Now let us make a few connection tests. First, go to the terminal running inside container 1 and enter
curl 172.17.0.3
You should now see a short HTML snippet containing the text “It works!”. So apparently we can reach container 2 from container 1 – and similarly, you should be able to reach container 1 from container 2. Finally, try the same from a terminal attached to the host – you should be able to reach both containers from there. Finally, if you also have a web server or a similar server running on the host, you will see that you can also reach that from within the containers.
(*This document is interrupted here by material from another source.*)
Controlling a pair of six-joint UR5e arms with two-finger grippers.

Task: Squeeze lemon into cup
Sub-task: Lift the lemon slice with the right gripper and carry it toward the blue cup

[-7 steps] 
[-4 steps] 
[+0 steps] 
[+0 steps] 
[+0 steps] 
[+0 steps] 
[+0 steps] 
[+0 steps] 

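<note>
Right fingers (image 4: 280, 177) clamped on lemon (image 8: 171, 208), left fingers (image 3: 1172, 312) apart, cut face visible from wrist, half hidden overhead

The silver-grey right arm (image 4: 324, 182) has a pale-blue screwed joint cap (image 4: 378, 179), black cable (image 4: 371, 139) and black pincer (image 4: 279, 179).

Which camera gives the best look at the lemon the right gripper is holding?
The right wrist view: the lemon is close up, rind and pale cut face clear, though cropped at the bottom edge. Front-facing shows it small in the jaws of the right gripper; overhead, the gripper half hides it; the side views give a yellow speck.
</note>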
In my case, I have a running tomcat being bound to 0.0.0.0:8080 on my local host, and was able to connect using
curl 192.168.178.27:8080
from within the container. How does this work?
To solve the puzzle, go back to a terminal on the host system and take a look at the routing table.
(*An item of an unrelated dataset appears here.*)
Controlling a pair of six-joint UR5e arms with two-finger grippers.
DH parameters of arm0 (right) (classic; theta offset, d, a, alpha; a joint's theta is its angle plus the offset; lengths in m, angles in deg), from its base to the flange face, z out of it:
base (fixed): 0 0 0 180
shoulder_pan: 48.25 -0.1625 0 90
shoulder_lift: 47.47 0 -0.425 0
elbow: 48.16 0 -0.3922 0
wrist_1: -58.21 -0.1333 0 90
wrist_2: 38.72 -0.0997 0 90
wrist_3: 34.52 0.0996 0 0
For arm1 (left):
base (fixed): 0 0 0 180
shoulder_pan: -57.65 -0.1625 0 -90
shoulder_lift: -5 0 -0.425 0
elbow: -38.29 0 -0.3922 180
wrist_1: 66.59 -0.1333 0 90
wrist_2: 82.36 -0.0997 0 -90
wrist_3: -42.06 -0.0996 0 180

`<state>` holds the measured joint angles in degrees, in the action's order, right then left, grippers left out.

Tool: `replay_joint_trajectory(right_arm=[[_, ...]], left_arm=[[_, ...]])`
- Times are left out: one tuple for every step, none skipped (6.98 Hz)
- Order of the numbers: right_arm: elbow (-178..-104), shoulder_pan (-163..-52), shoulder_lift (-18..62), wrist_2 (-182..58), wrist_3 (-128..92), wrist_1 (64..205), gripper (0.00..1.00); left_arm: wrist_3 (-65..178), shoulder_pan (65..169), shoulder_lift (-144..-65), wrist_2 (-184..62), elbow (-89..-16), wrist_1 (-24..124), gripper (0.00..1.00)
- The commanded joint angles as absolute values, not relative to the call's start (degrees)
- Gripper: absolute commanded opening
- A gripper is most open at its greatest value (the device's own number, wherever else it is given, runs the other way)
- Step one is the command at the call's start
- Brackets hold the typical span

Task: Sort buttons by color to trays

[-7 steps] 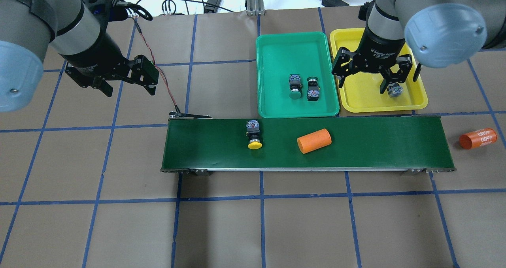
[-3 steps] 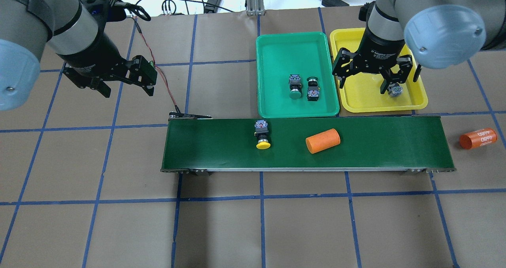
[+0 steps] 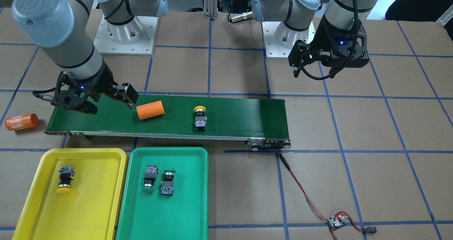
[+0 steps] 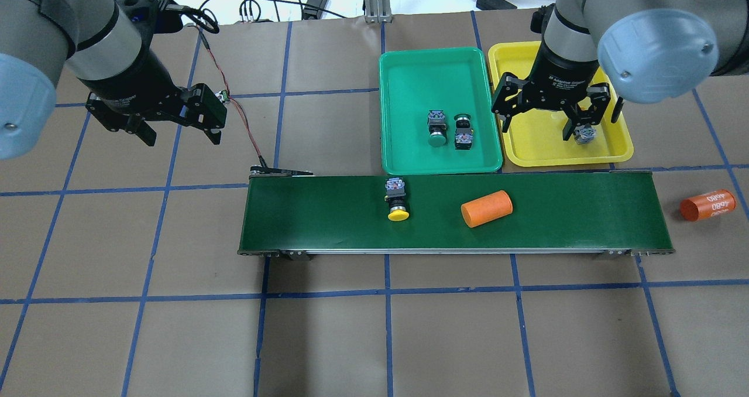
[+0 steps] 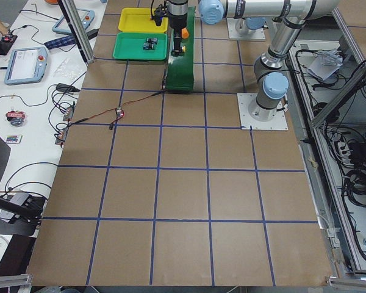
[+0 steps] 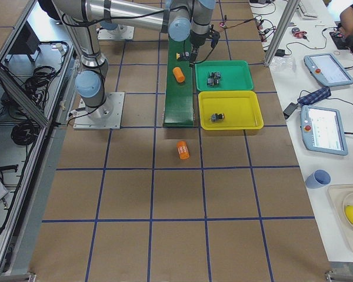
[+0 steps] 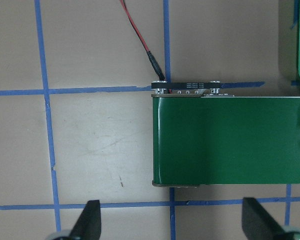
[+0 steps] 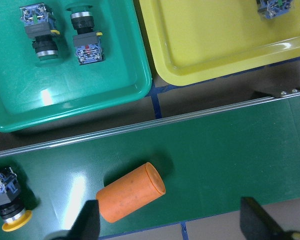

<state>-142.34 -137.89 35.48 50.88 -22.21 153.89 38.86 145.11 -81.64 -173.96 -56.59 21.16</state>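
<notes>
A yellow button lies on the dark-green conveyor belt, cap toward the front edge. Another yellow button lies in the yellow tray, partly hidden in the overhead view by my right gripper. That gripper hangs open and empty above the tray's near part. The green tray holds two green buttons side by side. My left gripper is open and empty over bare table, beyond the belt's left end.
An orange cylinder lies on the belt to the right of the yellow button. A second orange cylinder marked 4680 rests on the table past the belt's right end. A red-black wire runs from the belt's left end.
The yellow button and the orange cylinder have travelled right along the belt. My left gripper has drifted slightly left and away from the belt. The right gripper has barely moved.
</notes>
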Motion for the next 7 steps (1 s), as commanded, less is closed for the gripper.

$ ip route show default via 192.168.178.1 dev enp4s0 proto static metric 100 169.254.0.0/16 dev enp4s0 scope link metric 1000 172.17.0.0/16 dev docker0 proto kernel scope link src 172.17.0.1 192.168.178.0/24 dev enp4s0 proto kernel scope link src 192.168.178.27 metric 100
We see that docker has apparently added an additional routing table entry and has created an additional networking device – docker0 – to which all packages with destination in the class B network 172.17.0.0 are sent.
This device is a so called bridge. A (software) bridge is very similar to an ethernet bridge in hardware. It connects two or more devices – each packet that goes to one device is forwarded to all other devices connected to the bridge. The Linux kernel offers the option to establish a bridge in software which does exactly the same thing.
Let us list all existing bridges using the brctl
utility.
$ brctl show bridge name bridge id STP enabled interfaces docker0 8000.0242fd67b17b no veth1f8d78c vetha1692e1
Let us compare this with the output of the ifconfig
command (again on the host). The corresponding output is
veth1f8d78c Link encap:Ethernet HWaddr 56:e5:92:e8:77:1e inet6 addr: fe80::54e5:92ff:fee8:771e/64 Scope:Link UP BROADCAST RUNNING MULTICAST MTU:1500 Metric:1 RX packets:1034 errors:0 dropped:0 overruns:0 frame:0 TX packets:1964 errors:0 dropped:0 overruns:0 carrier:0 collisions:0 txqueuelen:0 RX bytes:70072 (70.0 KB) TX bytes:1852757 (1.8 MB) vetha1692e1 Link encap:Ethernet HWaddr ca:73:3e:20:36:f7 inet6 addr: fe80::c873:3eff:fe20:36f7/64 Scope:Link UP BROADCAST RUNNING MULTICAST MTU:1500 Metric:1 RX packets:1133 errors:0 dropped:0 overruns:0 frame:0 TX packets:2033 errors:0 dropped:0 overruns:0 carrier:0 collisions:0 txqueuelen:0 RX bytes:78715 (78.7 KB) TX bytes:1860499 (1.8 MB)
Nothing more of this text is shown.